In the conventional phosphorus removal filtration apparatus, contaminated water containing insoluble phosphorus and a high concentration of iron salt is generated. If the polluted water is discharged as it is, there is a situation in which secondary pollution by iron salt is generated.

The present invention is to solve the problems of the sewage and wastewater treatment apparatus according to the prior art, the main object of the present invention is to contaminate high concentrations of contaminants such as concentrated filtrate, dewatered filtrate, backwash water, etc. generated during the process of the sewage treatment system. Pre-treatment through a separate flotation tank to reduce the amount of contaminants to be treated in the sewage treatment system before the containing "reflux water" into the pretreatment tank of the sewage treatment system reduces the amount of flocculant used and the total phosphorus concentration of the discharged effluent. It is to provide a sewage and wastewater treatment system and a phosphorus removal method using the same to ensure compliance with regulations.

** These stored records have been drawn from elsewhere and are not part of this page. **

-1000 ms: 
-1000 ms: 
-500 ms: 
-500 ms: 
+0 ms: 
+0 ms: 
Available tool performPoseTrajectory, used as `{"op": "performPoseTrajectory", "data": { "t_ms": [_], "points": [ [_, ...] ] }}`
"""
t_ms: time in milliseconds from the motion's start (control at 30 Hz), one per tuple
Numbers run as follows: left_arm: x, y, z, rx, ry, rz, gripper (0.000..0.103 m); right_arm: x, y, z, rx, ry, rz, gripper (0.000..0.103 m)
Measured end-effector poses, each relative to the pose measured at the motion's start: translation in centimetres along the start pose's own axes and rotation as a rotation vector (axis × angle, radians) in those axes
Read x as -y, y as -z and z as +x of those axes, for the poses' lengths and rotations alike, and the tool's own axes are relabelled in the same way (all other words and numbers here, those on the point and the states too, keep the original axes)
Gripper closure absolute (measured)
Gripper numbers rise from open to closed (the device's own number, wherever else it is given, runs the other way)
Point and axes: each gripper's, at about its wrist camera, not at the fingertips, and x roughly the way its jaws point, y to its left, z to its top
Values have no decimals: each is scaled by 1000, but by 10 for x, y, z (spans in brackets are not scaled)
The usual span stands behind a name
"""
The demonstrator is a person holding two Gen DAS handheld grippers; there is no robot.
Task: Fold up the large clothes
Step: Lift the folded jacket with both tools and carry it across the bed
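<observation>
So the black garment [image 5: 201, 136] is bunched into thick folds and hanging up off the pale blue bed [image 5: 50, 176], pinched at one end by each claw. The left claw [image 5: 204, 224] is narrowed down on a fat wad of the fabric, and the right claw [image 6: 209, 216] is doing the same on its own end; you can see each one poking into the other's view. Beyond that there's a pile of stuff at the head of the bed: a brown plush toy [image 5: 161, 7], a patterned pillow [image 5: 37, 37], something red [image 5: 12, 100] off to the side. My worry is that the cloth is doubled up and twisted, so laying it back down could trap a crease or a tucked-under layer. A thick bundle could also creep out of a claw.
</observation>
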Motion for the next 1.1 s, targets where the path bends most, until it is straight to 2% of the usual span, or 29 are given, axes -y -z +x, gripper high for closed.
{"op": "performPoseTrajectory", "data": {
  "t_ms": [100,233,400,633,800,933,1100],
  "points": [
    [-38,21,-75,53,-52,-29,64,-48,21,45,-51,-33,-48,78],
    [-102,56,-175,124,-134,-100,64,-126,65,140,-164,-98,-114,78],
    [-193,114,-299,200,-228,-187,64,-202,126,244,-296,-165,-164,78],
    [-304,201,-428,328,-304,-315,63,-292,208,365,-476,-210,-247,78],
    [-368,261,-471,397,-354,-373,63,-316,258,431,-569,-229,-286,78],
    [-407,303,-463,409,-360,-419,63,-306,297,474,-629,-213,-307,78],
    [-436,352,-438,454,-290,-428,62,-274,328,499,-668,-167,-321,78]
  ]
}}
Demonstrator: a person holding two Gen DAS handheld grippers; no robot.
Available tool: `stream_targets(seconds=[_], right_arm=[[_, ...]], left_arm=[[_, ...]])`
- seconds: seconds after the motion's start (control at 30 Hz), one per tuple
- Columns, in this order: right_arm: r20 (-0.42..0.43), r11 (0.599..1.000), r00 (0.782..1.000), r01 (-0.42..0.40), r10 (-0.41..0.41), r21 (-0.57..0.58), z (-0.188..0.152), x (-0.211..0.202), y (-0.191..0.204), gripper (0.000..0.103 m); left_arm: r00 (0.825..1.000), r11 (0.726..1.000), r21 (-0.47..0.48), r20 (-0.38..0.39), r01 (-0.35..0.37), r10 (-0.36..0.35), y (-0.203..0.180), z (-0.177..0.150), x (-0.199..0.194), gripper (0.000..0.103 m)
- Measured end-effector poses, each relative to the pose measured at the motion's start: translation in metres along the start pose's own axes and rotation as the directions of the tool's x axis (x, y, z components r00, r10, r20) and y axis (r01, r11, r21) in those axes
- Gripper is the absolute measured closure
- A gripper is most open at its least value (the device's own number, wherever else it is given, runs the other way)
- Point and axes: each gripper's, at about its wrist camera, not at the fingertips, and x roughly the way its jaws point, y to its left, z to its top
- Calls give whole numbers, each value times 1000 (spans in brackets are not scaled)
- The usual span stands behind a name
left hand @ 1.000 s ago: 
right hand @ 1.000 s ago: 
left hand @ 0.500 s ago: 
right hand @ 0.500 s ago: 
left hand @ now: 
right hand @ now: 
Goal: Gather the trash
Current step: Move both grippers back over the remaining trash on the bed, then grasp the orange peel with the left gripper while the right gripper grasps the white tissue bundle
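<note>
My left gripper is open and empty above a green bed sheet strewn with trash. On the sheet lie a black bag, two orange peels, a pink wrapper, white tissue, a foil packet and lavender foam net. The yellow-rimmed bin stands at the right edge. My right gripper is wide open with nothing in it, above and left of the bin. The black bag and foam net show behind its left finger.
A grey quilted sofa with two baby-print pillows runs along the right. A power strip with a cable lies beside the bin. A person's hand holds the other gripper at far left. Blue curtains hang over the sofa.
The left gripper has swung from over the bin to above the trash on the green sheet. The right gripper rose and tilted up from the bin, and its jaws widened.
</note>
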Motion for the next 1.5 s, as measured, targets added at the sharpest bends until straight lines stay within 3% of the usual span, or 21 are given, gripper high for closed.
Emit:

The present invention also reduces the amount of flocculant used to reduce the amount of flocculant by preventing the secondary environmental pollution by iron salt by removing the phosphorus contained in the return water by using the iron salt contained in the contaminated water generated in the phosphorus removal filter device. It is to provide a sewage and wastewater treatment apparatus that can be used and a phosphorus removal method using the same.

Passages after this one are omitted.